-- Work item --
Only a number is wanted here: the number of lines of the data that include "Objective".

-- Supplied data --
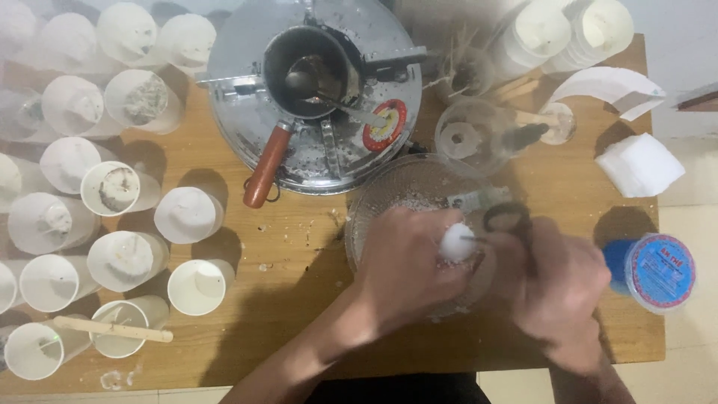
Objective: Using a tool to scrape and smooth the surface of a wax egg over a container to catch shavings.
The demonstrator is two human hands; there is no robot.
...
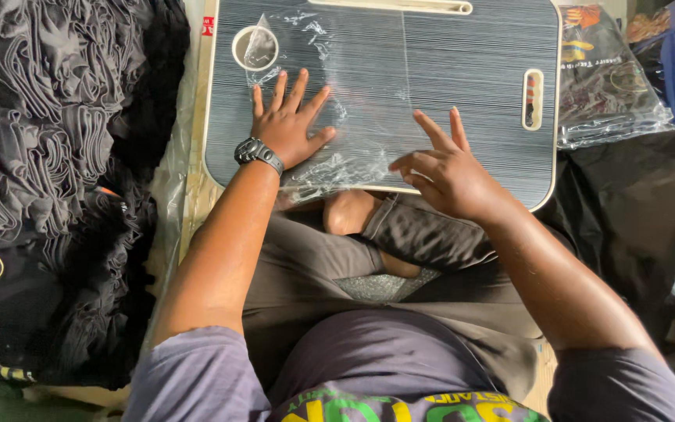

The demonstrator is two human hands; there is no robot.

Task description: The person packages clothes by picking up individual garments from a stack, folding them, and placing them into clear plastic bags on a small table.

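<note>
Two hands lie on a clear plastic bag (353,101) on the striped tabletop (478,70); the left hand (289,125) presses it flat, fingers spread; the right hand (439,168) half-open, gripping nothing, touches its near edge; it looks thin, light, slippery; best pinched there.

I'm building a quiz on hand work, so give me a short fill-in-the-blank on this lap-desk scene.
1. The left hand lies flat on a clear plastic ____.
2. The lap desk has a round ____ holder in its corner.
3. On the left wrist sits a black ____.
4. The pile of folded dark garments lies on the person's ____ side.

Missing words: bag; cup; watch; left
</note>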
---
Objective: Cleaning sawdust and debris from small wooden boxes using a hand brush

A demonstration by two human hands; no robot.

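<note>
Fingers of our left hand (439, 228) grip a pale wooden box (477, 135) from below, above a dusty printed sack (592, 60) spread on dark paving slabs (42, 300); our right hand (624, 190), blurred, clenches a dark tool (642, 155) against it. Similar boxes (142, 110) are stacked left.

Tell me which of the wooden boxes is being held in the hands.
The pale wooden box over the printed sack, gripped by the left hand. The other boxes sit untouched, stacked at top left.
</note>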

-- Task solution --
2